Everyday Applications of Nitrogen
Food Preservation
Nitrogen gas is widely used in modified atmosphere packaging (MAP) for food products. Its inert nature helps to displace oxygen, thereby preventing oxidation, microbial growth, and spoilage. This extends the shelf life of items such as potato chips, pre-cut vegetables, coffee, and packaged meats. Consumers globally encounter nitrogen-flushed packaging daily in supermarkets from South Africa to Brazil.

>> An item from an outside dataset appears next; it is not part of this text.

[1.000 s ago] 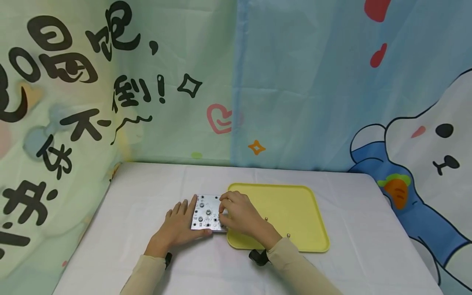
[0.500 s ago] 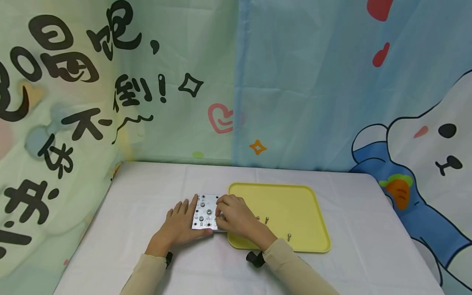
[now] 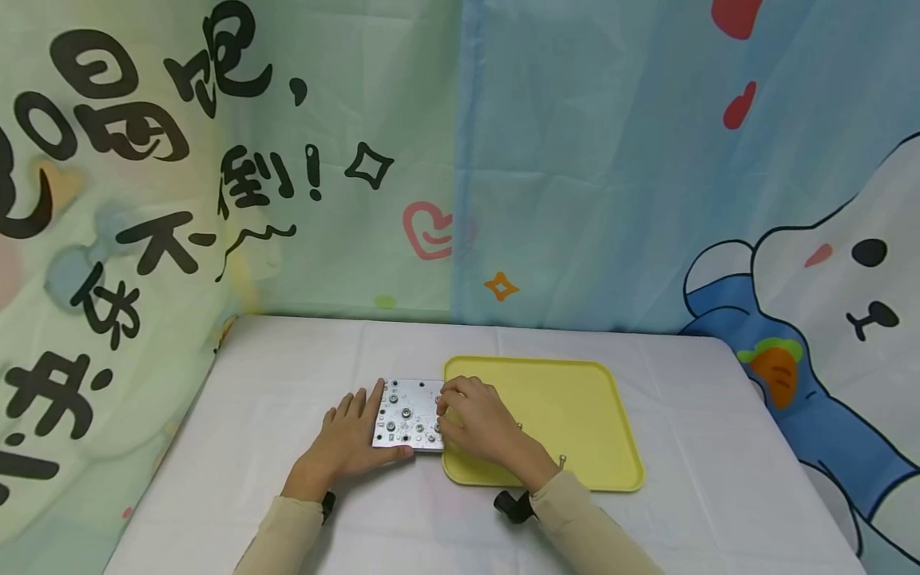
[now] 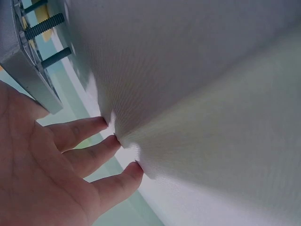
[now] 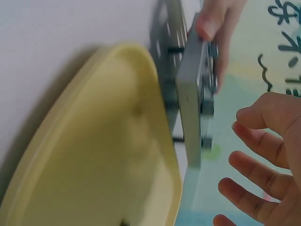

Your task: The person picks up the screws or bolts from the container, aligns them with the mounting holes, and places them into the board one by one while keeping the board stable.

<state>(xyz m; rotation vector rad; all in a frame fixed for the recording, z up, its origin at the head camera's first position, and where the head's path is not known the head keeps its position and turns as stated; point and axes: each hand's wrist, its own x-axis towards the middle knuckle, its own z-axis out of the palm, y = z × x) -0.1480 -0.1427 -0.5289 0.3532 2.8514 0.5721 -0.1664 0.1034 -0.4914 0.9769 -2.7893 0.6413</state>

Cryogenics and Refrigeration
Liquid nitrogen, with its extremely low boiling point of -196 °C, is a powerful cryogenic agent. It is utilized for flash-freezing food products, preserving biological samples such as blood, sperm, eggs, and tissues in medical and research facilities around the world, and in dermatology for the removal of warts and skin lesions. Veterinary clinics in Europe and major hospitals in the United States routinely use liquid nitrogen for these purposes.
Tire Inflation
Nitrogen gas is often used to inflate the tires of aircraft and high-performance vehicles, including those used in motor racing. Unlike air, which contains oxygen and water vapor, nitrogen is inert and less prone to expansion or contraction with temperature changes. This contributes to more consistent tire pressure, reduced oxidation of tire components, and improved safety and performance. Commercial airlines operating globally frequently use nitrogen in their landing gear tires.
Fertilizers
Nitrogen is an essential nutrient for plant growth, and its availability directly impacts crop yields. Industrial processes, primarily the Haber-Bosch process (developed in Germany), convert atmospheric nitrogen into ammonia ($\text{NH}_3$). Ammonia is then used as a direct fertilizer or as a precursor for other nitrogenous fertilizers, such as urea and ammonium nitrate. These synthetic fertilizers are critical for global food production, supporting agriculture in densely populated regions like India and China, as well as large farming operations in North and South America.
Chemical Manufacturing
Nitrogen serves as a crucial raw material and an inert atmosphere in various chemical manufacturing processes. It is a key component in the production of plastics like nylon and acrylics, which are widely used in textiles, automotive parts, and consumer goods. Additionally, nitrogen compounds are vital for the synthesis of explosives such as nitroglycerin and TNT. Manufacturing facilities across industrialized nations, from Germany to South Korea, rely on nitrogen for these industrial applications.